- **Your goal**
Show all lines below holding the string "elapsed".
============
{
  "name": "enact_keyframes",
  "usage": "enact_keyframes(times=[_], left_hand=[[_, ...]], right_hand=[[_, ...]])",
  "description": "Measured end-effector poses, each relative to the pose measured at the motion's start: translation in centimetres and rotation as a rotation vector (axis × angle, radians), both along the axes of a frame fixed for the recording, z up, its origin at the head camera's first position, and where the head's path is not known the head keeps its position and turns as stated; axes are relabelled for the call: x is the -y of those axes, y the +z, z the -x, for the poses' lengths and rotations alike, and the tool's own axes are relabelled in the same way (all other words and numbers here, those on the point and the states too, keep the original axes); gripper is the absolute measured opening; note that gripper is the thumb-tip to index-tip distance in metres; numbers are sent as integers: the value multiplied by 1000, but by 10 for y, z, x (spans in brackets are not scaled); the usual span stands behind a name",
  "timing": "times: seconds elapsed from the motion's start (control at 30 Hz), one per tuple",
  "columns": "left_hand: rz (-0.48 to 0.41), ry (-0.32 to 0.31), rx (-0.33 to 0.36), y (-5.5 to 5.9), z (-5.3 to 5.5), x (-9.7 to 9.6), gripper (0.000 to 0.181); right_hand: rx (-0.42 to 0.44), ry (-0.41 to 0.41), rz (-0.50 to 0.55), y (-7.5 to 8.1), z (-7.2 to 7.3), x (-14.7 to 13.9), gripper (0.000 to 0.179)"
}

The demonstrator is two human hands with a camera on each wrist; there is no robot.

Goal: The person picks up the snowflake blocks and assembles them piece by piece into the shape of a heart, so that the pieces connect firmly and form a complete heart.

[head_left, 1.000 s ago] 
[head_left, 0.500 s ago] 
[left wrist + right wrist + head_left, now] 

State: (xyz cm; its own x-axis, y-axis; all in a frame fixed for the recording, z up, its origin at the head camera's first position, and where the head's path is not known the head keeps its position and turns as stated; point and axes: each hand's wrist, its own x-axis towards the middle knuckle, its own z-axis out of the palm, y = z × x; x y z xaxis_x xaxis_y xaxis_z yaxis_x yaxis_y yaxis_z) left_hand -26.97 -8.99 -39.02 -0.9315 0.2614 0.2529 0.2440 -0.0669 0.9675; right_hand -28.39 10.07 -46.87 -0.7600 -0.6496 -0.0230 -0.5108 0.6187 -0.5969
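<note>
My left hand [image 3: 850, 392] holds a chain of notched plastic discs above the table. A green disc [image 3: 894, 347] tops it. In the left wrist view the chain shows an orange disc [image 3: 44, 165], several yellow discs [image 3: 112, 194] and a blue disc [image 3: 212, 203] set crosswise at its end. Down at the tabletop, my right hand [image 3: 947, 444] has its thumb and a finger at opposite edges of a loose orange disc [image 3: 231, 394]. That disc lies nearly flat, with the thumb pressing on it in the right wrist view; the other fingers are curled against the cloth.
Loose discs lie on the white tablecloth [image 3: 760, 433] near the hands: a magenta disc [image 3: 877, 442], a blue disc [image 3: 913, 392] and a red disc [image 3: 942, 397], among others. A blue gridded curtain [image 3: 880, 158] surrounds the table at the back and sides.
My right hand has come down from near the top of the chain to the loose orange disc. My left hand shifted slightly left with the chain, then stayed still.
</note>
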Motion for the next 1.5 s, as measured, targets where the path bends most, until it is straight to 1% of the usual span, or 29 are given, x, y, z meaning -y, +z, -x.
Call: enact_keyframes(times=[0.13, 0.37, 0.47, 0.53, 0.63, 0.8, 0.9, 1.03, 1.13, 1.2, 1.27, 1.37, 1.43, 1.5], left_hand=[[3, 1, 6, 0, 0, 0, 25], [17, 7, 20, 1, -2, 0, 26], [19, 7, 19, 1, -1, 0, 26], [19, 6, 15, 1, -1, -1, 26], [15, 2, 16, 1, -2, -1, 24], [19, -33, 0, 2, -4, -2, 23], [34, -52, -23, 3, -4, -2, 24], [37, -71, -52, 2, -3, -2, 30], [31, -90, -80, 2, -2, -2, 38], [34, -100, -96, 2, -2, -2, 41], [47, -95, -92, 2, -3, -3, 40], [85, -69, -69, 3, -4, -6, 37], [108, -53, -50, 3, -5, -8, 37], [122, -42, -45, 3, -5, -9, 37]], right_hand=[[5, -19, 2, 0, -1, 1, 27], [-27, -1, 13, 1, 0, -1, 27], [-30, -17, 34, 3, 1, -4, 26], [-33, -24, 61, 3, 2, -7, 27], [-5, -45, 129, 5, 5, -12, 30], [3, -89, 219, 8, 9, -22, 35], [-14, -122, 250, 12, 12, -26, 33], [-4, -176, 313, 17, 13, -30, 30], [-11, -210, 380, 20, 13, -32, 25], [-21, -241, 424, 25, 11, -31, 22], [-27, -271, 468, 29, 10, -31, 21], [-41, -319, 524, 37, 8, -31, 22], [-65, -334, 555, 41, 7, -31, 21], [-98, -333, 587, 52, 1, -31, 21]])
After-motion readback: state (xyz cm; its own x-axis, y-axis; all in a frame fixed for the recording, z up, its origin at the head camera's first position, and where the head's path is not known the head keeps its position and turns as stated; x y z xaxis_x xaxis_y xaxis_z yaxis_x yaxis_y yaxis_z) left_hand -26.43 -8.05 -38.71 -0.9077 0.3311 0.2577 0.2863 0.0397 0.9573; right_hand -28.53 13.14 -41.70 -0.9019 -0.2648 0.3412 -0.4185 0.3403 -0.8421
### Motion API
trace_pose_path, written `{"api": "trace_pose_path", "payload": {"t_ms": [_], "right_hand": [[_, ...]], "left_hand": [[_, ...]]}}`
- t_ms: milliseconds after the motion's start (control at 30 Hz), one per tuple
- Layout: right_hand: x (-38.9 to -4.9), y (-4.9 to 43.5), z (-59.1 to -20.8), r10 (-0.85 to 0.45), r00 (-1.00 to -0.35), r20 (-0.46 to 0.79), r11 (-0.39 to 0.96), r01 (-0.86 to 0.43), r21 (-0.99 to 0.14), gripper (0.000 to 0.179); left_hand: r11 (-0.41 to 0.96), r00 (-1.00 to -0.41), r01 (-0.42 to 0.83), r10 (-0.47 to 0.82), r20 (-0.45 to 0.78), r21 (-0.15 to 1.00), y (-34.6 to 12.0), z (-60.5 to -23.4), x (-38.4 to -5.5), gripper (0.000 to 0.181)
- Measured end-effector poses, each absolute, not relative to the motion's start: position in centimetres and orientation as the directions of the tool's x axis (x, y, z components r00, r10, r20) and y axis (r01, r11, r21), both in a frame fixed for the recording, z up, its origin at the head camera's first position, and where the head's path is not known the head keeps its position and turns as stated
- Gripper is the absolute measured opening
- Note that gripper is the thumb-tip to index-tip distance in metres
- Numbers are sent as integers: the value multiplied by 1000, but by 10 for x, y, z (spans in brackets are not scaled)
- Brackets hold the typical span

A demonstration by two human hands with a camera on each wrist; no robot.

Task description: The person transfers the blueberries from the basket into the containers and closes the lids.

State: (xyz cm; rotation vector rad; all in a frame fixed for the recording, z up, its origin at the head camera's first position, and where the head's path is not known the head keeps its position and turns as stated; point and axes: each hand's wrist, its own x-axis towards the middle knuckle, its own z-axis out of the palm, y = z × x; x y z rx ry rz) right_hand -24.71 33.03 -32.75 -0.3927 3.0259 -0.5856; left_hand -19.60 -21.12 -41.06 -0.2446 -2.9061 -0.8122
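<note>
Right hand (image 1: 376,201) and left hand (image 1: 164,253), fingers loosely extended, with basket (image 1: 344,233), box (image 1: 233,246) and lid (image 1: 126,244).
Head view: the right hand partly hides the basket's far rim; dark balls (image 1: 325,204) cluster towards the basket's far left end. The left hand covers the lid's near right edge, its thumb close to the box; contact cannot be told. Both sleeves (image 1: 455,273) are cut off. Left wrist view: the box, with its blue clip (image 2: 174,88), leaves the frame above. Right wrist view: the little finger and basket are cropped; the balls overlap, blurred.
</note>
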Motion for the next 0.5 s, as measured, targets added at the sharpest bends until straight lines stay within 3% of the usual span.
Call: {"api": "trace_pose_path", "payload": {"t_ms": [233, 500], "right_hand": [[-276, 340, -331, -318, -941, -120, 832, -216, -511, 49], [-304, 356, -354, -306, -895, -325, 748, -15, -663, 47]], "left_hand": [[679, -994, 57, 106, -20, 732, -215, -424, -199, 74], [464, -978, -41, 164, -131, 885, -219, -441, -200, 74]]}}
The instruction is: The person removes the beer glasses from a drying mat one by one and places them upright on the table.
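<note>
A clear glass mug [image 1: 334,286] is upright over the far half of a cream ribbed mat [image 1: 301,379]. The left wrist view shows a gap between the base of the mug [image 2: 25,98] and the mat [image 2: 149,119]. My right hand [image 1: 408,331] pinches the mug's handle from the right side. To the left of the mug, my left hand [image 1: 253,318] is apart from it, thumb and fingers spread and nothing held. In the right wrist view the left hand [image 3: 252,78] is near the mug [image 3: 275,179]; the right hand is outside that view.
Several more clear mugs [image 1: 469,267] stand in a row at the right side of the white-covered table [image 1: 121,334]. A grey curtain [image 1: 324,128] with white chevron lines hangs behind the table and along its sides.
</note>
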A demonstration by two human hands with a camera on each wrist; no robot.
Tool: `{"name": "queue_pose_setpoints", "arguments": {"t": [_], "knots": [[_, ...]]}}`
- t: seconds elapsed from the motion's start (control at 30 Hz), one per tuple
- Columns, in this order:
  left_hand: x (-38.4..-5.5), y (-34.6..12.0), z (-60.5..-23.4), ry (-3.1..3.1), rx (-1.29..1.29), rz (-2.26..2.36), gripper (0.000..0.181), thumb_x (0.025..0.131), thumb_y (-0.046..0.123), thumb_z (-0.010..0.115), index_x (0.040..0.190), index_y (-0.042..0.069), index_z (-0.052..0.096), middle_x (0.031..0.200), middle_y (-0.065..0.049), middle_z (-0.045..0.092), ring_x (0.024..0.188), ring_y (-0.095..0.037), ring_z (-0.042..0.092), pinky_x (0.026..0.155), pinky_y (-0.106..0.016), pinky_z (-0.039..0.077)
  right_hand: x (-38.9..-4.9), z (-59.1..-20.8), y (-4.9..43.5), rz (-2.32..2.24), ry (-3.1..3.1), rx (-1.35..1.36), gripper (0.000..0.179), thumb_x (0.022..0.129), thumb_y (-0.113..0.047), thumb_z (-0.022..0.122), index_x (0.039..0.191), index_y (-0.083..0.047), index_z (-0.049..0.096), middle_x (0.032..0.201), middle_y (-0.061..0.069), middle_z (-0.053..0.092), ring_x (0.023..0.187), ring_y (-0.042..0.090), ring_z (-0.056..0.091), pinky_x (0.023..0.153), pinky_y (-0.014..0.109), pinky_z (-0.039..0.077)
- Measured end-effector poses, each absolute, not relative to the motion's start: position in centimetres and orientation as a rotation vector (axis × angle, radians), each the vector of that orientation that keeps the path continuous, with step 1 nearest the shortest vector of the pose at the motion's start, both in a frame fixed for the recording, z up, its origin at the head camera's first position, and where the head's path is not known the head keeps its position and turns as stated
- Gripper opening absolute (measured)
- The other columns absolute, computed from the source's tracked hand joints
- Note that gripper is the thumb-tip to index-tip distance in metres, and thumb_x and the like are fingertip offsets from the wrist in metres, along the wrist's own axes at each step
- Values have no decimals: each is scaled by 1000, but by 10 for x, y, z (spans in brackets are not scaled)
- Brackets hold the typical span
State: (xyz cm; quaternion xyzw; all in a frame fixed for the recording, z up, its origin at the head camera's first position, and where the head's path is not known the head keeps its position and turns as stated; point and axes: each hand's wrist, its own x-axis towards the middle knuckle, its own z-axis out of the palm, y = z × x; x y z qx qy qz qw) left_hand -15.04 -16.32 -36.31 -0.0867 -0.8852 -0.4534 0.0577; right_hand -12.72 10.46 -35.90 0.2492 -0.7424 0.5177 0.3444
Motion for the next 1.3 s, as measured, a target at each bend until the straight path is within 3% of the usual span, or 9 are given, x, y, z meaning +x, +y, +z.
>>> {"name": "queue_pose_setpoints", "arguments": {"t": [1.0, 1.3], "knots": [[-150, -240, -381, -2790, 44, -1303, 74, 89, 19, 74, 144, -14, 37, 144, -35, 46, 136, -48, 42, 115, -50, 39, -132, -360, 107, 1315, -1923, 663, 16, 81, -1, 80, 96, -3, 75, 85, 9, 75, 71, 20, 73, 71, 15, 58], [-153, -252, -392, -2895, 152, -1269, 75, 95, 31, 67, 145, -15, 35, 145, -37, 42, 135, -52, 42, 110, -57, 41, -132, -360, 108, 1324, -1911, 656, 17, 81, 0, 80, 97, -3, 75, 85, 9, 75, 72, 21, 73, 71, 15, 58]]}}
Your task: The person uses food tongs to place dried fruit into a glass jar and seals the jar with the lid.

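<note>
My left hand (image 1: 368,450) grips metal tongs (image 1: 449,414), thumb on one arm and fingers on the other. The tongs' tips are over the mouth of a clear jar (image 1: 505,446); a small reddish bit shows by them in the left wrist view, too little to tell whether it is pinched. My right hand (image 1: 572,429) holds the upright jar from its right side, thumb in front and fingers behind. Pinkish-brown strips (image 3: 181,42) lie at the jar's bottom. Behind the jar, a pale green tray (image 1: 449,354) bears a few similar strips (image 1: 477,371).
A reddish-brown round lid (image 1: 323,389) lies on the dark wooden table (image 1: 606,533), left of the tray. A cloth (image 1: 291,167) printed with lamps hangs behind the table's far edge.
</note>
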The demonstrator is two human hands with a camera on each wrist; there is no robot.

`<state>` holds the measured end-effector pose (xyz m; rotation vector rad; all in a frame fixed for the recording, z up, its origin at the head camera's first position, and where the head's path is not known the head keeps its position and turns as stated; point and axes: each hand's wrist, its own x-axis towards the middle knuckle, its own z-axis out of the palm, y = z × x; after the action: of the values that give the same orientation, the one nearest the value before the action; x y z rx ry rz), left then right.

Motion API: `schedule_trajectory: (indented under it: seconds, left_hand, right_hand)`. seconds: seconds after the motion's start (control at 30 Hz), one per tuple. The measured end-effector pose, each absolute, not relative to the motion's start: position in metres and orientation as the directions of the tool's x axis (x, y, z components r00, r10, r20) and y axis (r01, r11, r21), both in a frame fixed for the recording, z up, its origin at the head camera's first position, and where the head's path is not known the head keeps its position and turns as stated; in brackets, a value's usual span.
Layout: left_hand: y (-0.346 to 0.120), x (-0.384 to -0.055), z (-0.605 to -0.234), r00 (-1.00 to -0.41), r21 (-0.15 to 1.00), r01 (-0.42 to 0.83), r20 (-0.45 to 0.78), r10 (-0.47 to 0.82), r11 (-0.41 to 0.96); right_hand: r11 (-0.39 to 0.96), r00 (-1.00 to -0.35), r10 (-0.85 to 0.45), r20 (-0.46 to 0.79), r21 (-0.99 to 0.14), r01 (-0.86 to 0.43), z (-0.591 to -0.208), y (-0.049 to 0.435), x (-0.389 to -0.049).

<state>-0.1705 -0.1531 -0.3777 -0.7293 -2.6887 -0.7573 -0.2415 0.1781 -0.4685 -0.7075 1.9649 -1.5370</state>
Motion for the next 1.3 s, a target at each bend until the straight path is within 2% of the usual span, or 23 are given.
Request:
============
- **Result of the task**
  "timing": "times: seconds elapsed from the motion's start (control at 30 Hz), one per tuple",
- t: seconds elapsed from the motion's start (control at 30 Hz), one per tuple

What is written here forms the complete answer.